French brand of biscuit or cookie

Lefèvre-Utile, better known worldwide by the initials LU, was a French manufacturer brand of biscuits, emblematic of the city of Nantes. The brand is now part of US confectionery company Mondelēz International since 2012, after splitting of its previous owner Kraft Foods Inc., which had acquired it as part of its acquisition from Groupe Danone in 2007. The Petit Beurre biscuit remains the flagship product alongside the Ladyfinger, Champagne, Petit four, Prince de LU, Pim's, Paille d'Or, etc.

== History ==
Lefèvre-Utile was founded in Nantes, in 1846 by Jean-Romain Lefèvre. Originally he sold biscuits from the English factory Huntley & Palmers and then he began his own production. The name comes from Lefèvre and his business partner and wife, Pauline-Isabelle Utile. Their initials were first utilized by Alfons Mucha for an 1897 calendar ad for the "Lefèvre-Utile Biscuit Co." That same year the company hired Firmin Bouisset to create a poster ad. Bouisset, already noted for his work for the Menier Chocolate company, created Petit Écolier ("the Little Schoolboy") which incorporated the LU initials. Bouisset's poster was used extensively and the image was embossed on the company's Petit Beurre line of biscuits. Within a few years, the success of the logo resulted in the company becoming known as LU.

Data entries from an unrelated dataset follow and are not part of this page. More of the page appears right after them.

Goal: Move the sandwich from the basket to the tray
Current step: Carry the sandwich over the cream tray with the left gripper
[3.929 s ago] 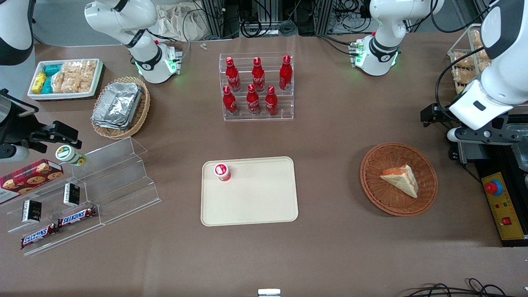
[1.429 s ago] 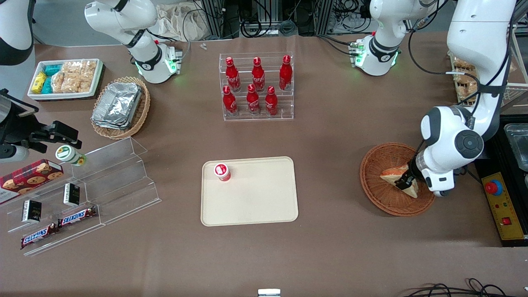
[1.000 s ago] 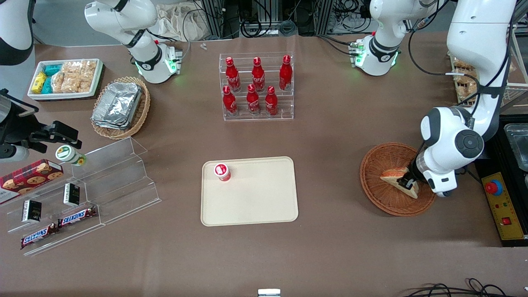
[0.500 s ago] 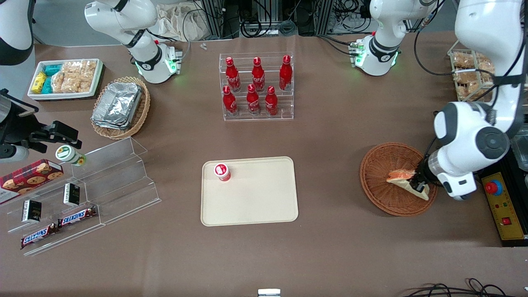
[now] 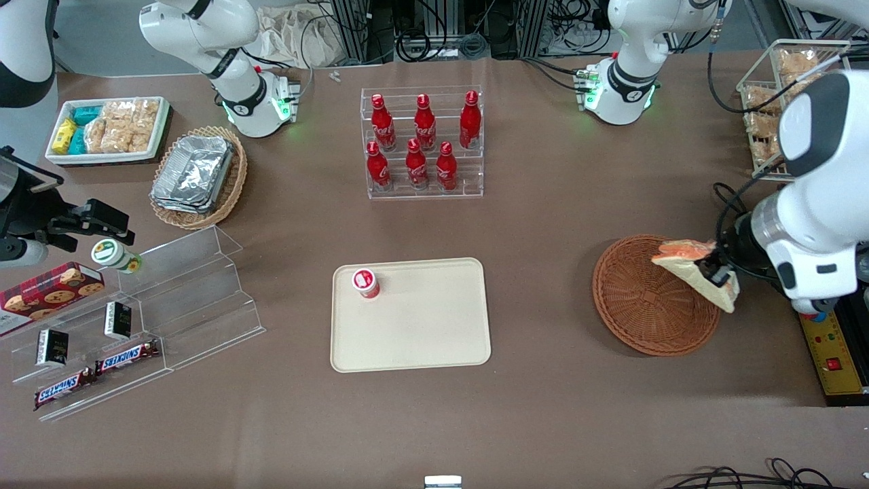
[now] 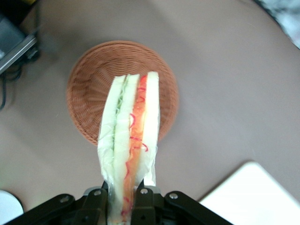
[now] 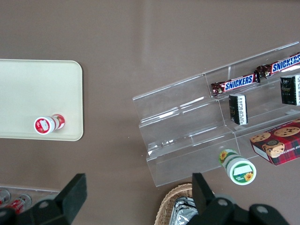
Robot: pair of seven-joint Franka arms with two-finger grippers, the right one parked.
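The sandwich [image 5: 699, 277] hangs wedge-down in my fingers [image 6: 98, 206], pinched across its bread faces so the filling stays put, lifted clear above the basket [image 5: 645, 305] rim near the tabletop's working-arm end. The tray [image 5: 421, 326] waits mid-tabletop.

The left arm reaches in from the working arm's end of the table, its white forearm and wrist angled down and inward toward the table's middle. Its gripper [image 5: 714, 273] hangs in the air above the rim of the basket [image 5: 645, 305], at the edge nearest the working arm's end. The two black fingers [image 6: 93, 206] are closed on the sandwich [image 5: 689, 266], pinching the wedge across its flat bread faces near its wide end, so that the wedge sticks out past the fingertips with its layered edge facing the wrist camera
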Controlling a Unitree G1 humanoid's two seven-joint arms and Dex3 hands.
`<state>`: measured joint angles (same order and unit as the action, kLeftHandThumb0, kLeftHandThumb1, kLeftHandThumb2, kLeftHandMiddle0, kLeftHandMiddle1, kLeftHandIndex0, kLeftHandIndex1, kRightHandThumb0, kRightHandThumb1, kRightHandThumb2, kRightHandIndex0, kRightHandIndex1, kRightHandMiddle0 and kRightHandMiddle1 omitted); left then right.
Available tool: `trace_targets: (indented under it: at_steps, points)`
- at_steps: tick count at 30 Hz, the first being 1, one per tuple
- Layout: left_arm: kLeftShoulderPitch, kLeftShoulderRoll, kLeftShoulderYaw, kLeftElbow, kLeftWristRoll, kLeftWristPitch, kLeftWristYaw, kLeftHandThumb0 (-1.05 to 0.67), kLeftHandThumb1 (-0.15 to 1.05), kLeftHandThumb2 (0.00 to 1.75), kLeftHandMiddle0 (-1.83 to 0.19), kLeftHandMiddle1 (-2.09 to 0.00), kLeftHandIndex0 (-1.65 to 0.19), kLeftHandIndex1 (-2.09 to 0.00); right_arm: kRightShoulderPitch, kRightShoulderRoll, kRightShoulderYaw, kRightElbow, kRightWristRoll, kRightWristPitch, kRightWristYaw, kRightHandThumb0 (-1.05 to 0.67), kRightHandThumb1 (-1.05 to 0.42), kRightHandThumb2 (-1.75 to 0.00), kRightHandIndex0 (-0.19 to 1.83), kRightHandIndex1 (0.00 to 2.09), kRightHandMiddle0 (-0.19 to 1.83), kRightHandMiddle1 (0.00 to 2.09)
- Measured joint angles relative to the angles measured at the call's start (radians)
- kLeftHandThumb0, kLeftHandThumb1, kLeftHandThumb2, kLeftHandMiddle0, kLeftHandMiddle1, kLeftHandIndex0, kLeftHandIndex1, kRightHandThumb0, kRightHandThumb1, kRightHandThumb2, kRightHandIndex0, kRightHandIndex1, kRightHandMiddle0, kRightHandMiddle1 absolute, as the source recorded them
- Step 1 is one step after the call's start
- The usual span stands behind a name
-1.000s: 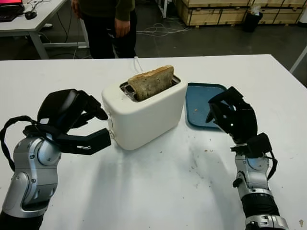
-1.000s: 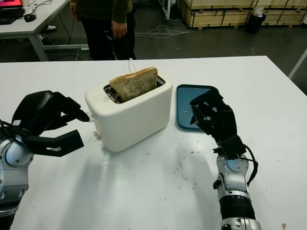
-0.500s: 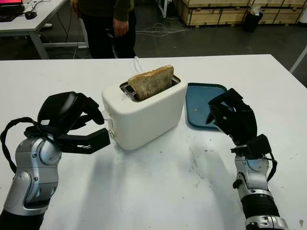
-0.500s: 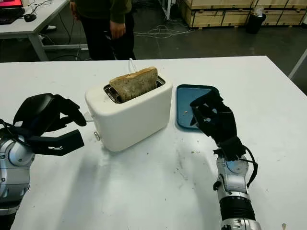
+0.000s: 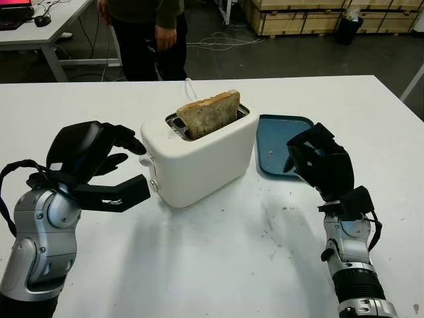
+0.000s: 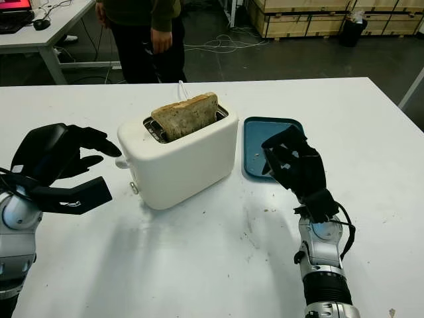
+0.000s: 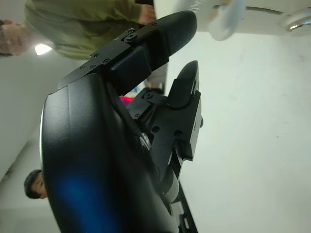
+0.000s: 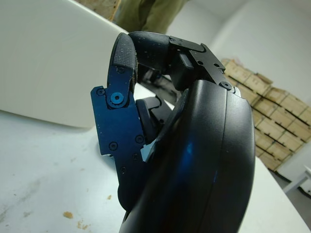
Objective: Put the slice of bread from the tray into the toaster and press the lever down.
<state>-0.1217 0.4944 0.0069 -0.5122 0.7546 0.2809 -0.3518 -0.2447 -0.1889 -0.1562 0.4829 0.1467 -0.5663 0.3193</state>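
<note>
Hovering left hand (image 5: 99, 162) open, empty, fingertips just above toaster (image 5: 199, 159) lever (image 5: 147, 161). Lever likely stiff; pressing from top. Bread (image 5: 209, 112) sitting in slot, crumbly. Right hand (image 5: 318, 162) curling, empty.

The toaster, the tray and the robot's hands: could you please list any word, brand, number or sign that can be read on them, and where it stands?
None can be read.
Toaster: plain white walls, no brand or marking visible.
Tray: bare blue, only crumbs.
Slice of bread: no print.
Left hand, open beside the toaster, and right hand, fingers curled near the tray: black shells with screws, no lettering.
</note>
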Motion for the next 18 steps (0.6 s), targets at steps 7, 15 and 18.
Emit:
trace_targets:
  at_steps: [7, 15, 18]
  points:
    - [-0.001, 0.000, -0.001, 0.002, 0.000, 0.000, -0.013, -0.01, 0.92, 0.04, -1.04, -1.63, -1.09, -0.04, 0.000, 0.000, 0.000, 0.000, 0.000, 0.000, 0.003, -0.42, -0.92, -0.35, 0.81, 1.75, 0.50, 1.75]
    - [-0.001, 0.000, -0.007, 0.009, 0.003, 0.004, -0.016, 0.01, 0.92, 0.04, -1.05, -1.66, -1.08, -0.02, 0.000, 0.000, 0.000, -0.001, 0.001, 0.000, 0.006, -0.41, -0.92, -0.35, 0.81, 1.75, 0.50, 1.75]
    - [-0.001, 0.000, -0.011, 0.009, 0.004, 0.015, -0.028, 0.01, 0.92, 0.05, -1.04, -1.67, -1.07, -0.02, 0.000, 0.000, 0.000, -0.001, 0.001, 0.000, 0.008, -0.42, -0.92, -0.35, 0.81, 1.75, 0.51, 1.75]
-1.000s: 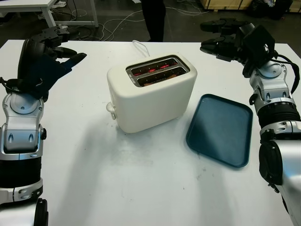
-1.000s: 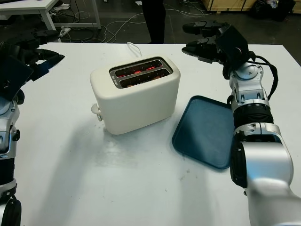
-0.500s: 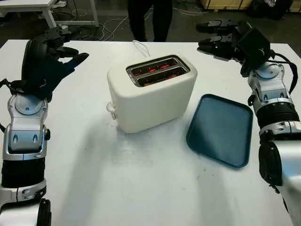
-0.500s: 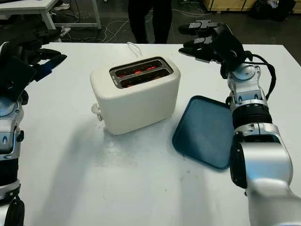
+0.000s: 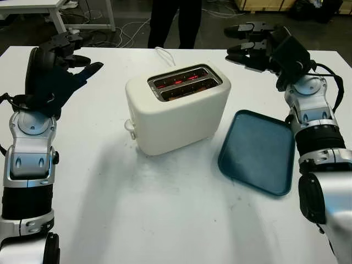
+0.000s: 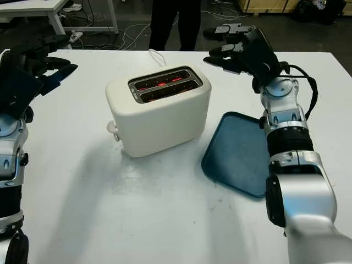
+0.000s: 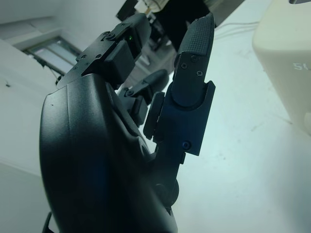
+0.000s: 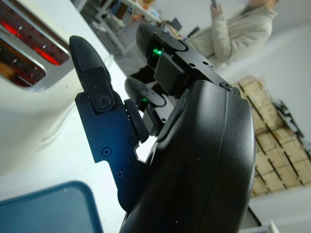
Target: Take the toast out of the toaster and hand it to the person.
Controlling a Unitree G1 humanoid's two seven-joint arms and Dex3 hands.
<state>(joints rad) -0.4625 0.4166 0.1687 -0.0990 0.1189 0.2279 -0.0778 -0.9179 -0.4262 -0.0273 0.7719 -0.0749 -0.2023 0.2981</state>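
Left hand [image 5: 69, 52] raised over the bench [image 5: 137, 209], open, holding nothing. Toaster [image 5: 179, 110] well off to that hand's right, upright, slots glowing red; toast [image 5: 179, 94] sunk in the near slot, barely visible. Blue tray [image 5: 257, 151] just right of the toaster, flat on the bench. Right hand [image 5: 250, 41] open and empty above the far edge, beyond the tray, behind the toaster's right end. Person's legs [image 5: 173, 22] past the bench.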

The founder's son, Louis Lefèvre-Utile, took over the company and eventually it was acquired by Générale Biscuit S.A., which in turn was acquired by Groupe Danone in 1986. Although an international brand today, LU products are primarily distributed in Western Europe, and in 2005 represented nearly half of the sales for Danone's biscuits and cereal division.

In July 2007, LU was sold to Kraft Foods (now Mondelez International).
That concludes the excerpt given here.